What lies on the horizon of our existence? Emptiness, madness, or perhaps transgression? In Andrzej Panufnik’s work, the skyline fades into gray, and time almost comes to a standstill. This composition from the early 1960s was intended, among other things, as a recollection of the Polish landscape – a landscape the composer had lost for decades when he fled Stalinist Poland for the United Kingdom in 1954, only to pay a visit in 1990, a year before his death. The longer we gaze into the distance with the composer, the more intense the resonances of Panufnik’s harmonics. Yet when we look away, the horizon continues to lead into infinity. Perhaps this is where modernism dissolves into postmodernism, and we miss a point of reference – says Alfred Schnittke’s Concerto Grosso: an auditory journey through a forgotten dream. In 1977, the composer dreamed of a stylistic utopia in which the intertwined suggestions of Baroque music, contemporary language, and tango would not produce a comic effect. The first in Schnittke’s series of concerti grossi is a wild ride. Nizioł and Sitkovetsky are to navigate through this multidimensional sea.
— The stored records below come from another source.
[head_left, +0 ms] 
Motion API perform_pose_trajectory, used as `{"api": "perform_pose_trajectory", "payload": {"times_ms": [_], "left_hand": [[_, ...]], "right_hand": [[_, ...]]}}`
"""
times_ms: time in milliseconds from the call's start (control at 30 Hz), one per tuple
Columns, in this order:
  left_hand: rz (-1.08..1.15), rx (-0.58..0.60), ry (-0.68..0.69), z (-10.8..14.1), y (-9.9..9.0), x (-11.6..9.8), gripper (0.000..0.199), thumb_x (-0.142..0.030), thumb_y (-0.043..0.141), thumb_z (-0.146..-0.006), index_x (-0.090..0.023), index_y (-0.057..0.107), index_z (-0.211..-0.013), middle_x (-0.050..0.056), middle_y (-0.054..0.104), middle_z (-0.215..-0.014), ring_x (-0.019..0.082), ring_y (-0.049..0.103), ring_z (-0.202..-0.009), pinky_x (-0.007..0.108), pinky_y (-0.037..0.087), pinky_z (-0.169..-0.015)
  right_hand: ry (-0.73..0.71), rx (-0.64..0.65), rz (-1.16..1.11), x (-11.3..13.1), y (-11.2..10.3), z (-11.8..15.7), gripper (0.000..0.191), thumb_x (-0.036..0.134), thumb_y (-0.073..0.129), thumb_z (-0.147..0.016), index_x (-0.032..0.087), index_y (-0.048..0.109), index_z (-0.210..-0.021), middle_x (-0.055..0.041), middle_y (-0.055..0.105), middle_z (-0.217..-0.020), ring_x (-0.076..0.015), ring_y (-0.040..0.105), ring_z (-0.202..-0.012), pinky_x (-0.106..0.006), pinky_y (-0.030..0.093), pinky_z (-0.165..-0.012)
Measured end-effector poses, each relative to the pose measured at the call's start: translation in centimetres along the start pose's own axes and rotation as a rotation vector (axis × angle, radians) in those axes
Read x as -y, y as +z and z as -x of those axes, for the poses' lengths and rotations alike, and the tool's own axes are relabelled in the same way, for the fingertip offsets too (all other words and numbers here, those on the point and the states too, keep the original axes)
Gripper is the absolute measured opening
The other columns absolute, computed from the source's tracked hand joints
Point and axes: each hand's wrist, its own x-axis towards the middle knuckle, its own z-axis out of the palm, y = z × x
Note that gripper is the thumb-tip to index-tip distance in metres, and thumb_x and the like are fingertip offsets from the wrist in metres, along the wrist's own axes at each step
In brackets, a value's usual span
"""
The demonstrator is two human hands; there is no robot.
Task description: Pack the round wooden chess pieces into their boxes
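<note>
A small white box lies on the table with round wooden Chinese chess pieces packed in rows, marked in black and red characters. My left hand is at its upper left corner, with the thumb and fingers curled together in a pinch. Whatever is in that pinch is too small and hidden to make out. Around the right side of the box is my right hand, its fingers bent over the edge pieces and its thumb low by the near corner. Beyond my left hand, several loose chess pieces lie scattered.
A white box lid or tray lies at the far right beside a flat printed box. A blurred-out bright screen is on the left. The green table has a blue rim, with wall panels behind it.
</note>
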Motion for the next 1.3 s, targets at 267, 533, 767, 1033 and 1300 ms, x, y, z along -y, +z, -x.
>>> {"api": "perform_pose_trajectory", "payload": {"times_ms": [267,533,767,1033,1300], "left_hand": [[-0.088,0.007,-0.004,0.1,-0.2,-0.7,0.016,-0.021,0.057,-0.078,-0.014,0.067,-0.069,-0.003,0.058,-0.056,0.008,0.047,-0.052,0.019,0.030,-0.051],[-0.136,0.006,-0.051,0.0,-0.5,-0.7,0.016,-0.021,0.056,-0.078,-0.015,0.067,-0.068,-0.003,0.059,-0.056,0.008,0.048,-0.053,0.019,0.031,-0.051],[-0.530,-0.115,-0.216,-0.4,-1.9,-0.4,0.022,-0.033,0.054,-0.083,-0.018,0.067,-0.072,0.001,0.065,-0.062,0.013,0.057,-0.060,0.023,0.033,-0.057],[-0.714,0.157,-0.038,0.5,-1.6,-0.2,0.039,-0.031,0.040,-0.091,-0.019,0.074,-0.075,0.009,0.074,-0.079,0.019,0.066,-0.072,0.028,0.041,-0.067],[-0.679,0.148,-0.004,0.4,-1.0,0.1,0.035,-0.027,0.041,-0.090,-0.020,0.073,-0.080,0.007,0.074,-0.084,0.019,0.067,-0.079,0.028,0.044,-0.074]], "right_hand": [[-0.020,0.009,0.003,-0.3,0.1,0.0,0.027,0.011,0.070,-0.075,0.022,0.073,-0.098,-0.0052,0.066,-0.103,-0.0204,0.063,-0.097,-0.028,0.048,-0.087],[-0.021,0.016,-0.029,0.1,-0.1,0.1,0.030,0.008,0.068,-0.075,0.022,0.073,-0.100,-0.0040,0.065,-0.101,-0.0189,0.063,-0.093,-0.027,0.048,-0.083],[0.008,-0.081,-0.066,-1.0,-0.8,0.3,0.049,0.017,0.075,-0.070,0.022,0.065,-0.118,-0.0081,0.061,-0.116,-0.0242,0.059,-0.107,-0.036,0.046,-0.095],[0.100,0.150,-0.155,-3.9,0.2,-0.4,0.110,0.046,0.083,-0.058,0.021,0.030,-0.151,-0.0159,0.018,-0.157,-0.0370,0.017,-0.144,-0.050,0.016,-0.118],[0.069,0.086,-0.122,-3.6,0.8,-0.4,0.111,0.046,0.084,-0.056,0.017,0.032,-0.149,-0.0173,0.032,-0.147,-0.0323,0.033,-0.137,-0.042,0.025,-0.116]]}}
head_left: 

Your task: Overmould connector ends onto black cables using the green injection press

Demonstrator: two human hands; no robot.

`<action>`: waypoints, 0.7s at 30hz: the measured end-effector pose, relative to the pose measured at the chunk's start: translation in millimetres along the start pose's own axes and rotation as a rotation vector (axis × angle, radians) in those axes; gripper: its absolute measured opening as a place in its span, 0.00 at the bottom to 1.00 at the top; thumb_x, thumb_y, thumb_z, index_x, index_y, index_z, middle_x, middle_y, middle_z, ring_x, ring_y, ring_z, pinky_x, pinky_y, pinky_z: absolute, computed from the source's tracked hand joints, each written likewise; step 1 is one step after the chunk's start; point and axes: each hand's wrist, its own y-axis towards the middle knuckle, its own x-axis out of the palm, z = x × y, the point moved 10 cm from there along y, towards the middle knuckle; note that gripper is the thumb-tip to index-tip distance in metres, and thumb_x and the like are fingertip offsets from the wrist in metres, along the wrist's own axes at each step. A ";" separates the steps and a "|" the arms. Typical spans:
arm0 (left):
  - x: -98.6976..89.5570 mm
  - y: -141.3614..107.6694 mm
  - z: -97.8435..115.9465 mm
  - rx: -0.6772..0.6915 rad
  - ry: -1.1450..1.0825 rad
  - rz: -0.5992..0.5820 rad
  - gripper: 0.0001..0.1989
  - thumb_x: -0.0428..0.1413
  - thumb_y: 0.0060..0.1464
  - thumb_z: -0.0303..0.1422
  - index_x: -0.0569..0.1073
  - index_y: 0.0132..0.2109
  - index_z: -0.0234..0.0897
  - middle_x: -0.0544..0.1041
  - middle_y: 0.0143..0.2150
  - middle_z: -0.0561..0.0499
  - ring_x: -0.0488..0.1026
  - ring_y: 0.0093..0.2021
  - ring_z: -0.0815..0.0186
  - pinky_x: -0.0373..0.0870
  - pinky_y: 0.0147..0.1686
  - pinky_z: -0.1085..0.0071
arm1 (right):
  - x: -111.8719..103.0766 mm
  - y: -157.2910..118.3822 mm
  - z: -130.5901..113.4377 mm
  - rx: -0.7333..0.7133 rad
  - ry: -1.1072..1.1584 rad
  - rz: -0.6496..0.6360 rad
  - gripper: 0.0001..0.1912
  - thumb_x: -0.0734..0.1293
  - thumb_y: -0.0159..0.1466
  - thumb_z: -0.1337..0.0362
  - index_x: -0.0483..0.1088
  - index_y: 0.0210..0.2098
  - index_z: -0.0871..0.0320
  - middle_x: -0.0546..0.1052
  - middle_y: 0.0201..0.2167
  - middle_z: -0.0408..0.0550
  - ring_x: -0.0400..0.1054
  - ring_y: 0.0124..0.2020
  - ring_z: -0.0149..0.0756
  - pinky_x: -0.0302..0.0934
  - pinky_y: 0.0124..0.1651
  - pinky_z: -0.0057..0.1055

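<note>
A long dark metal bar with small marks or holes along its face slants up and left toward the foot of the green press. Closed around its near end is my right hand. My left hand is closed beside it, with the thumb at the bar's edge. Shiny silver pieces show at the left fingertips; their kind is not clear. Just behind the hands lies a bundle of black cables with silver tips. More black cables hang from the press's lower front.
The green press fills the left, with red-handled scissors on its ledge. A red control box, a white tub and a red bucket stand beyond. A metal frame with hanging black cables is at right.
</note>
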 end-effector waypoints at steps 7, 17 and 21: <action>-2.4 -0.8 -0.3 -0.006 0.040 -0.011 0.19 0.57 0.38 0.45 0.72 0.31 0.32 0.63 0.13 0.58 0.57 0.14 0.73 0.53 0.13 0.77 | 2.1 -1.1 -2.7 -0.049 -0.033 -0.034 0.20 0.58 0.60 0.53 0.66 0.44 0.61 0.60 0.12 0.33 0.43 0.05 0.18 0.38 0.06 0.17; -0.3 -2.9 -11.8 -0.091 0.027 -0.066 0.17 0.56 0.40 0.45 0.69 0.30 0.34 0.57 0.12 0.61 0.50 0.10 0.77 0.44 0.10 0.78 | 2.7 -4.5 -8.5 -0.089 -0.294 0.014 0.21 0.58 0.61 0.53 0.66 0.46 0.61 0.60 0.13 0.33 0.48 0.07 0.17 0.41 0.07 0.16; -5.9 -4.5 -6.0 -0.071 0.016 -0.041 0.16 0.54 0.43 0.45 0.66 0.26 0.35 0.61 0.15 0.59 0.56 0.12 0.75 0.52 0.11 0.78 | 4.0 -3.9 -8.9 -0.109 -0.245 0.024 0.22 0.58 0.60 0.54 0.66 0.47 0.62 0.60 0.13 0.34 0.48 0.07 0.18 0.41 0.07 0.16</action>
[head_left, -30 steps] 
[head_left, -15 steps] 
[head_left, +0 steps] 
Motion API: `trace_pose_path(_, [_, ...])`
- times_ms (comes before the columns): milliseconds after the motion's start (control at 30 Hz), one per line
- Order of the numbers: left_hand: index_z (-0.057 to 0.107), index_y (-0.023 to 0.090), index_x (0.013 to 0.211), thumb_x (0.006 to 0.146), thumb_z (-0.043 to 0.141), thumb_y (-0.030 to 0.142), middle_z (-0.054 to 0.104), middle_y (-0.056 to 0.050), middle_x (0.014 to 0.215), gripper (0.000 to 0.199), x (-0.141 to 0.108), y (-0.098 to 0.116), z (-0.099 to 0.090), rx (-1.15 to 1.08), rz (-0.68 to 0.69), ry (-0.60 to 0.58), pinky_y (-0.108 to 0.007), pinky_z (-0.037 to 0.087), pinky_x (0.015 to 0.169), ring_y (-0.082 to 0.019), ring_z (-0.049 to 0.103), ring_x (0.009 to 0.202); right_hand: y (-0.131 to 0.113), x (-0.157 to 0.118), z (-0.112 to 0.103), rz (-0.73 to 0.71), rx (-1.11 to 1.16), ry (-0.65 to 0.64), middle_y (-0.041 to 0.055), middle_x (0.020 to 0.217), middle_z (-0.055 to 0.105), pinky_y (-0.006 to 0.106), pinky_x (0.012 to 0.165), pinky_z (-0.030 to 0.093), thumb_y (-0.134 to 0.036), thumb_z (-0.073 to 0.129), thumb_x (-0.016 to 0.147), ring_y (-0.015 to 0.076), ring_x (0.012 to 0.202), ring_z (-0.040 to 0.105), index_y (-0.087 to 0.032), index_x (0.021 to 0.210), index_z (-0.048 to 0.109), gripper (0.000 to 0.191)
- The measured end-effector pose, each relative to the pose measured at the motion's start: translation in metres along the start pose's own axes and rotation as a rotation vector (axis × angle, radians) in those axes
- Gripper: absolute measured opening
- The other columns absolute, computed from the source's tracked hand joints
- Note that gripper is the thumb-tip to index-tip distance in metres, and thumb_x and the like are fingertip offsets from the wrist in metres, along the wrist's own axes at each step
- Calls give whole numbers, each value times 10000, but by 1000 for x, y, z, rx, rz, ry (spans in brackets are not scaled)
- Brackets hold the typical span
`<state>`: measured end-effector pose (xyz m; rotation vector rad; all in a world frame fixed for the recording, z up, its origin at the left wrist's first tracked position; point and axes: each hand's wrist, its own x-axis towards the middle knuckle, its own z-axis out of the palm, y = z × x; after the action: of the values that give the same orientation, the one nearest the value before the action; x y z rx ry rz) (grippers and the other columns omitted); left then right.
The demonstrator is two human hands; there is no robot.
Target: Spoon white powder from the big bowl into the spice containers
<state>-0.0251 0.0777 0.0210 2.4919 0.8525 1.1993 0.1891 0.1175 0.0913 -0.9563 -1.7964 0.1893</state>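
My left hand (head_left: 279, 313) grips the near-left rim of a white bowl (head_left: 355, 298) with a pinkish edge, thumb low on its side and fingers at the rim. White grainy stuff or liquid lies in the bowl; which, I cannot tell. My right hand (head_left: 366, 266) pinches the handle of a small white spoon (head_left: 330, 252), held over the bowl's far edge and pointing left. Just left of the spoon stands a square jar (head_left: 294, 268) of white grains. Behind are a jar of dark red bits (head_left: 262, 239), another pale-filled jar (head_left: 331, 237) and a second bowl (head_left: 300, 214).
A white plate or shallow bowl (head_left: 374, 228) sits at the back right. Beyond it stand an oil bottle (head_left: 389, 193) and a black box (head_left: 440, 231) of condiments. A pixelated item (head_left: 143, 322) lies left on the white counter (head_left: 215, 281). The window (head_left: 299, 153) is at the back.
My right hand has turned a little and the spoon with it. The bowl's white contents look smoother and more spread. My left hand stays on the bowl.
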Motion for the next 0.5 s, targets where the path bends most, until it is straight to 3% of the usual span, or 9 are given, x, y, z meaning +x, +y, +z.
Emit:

After intermission, we will hear the famous Verklärte Nacht (Transfigured Night) – a sextet from the late 19th century, in which Arnold Schoenberg still employs the language of Romanticism. The work’s theme is forgiveness and the affirmation of life – two lovers reach a threshold, and after crossing it, experience the titular transfiguration. In this work, the future leader of the Expressionists consciously erred in his adherence to the principles of harmony. In this way, like the heroes, he crossed the shadow line, moving toward an entirely new musical world. Before us lies the horizon of expression as it was seen in 1899.